ASSIGNMENT — Using the records below, transcribe word for word the stretch from the line that contains "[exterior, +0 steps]" through the line that contains "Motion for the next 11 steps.", both end lines included, and nothing else.

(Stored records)
....

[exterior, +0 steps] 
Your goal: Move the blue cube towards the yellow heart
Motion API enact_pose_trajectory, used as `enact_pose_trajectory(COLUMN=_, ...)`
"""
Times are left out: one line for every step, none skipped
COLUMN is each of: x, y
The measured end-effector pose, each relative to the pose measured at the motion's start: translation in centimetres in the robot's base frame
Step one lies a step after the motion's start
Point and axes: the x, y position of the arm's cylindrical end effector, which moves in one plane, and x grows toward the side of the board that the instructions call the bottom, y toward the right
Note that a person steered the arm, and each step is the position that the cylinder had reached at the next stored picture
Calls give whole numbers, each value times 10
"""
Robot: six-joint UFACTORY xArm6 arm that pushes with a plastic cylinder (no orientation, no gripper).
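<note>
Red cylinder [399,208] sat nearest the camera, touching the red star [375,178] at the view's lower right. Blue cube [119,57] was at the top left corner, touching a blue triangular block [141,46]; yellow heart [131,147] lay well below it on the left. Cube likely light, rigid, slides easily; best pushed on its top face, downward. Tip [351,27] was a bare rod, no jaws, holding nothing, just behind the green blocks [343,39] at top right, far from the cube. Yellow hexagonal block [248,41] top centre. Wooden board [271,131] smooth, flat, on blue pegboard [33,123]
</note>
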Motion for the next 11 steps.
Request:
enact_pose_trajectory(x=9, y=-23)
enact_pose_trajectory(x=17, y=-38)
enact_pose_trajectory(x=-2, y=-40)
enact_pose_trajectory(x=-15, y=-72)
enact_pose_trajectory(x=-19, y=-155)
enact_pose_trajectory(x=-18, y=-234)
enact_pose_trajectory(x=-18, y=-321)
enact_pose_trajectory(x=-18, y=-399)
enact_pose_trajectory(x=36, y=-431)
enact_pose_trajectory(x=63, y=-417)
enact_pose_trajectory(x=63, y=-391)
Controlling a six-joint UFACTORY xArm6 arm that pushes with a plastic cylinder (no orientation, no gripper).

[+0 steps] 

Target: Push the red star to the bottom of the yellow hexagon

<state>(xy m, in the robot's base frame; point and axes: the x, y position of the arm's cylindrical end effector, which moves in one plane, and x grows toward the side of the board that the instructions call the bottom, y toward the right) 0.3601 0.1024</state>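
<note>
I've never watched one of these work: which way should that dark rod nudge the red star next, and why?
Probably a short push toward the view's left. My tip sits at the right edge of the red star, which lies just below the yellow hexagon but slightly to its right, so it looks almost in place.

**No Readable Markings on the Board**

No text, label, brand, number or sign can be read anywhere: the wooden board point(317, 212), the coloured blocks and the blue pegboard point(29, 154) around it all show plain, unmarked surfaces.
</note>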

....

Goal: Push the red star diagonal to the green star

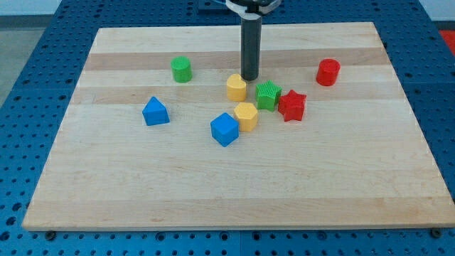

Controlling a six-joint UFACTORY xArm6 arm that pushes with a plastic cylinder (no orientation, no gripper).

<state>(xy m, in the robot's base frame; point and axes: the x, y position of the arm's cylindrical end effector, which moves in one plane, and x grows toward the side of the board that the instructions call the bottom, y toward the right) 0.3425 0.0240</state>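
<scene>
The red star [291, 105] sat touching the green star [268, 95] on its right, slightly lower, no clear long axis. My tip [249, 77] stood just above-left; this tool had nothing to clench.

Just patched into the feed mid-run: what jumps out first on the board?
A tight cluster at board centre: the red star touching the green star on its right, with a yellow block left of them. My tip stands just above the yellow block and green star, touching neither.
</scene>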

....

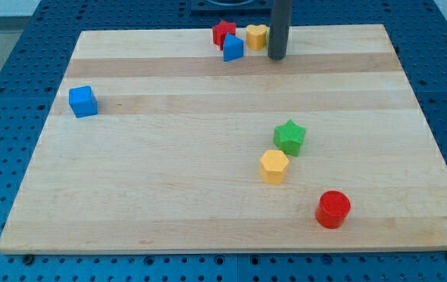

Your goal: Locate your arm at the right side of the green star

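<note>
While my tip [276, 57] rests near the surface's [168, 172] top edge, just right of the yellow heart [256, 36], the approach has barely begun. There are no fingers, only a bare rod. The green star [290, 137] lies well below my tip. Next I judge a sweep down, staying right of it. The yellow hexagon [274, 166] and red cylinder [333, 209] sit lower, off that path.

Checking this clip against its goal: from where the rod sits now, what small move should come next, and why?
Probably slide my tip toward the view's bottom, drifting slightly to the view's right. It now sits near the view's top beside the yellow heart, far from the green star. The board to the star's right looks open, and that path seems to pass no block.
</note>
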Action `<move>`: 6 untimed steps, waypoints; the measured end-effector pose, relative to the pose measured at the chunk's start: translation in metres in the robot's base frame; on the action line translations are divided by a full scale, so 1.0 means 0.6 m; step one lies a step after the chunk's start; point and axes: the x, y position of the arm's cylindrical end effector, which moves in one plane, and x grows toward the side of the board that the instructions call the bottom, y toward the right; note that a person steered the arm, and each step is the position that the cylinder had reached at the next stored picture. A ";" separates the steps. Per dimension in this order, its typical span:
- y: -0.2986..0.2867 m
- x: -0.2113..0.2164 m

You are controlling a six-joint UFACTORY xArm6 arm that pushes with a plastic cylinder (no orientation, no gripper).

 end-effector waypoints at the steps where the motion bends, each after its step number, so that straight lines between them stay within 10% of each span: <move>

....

SOLUTION TO THE EXERCISE —
[exterior, +0 steps] 
Your goal: Move the blue cube towards the yellow heart
Motion API enact_pose_trajectory, used as `enact_pose_trajectory(COLUMN=_, ...)`
"""
Times are left out: one line for every step, none skipped
COLUMN is each of: x, y
The measured end-effector pose, each relative to the pose measured at the motion's start: translation in centimetres in the robot's base frame
Step one lies a step after the motion's start
Point and axes: the x, y position of the arm's cylindrical end effector, which moves in one plane, and x grows toward the side of the board that the instructions call the bottom, y toward the right
Note that a person steered the arm, and each step is the position that the cylinder had reached at the next stored picture
Calls give whole numbers, each value times 10
"""
Robot: six-joint UFACTORY xArm6 arm that pushes with a plastic cylinder (no orientation, no gripper).
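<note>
Red cylinder [399,208] sat nearest the camera, touching the red star [375,178] at the view's lower right. Blue cube [119,57] was at the top left corner, touching a blue triangular block [141,46]; yellow heart [131,147] lay well below it on the left. Cube likely light, rigid, slides easily; best pushed on its top face, downward. Tip [351,27] was a bare rod, no jaws, holding nothing, just behind the green blocks [343,39] at top right, far from the cube. Yellow hexagonal block [248,41] top centre. Wooden board [271,131] smooth, flat, on blue pegboard [33,123]
</note>
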Motion for the next 11 steps.

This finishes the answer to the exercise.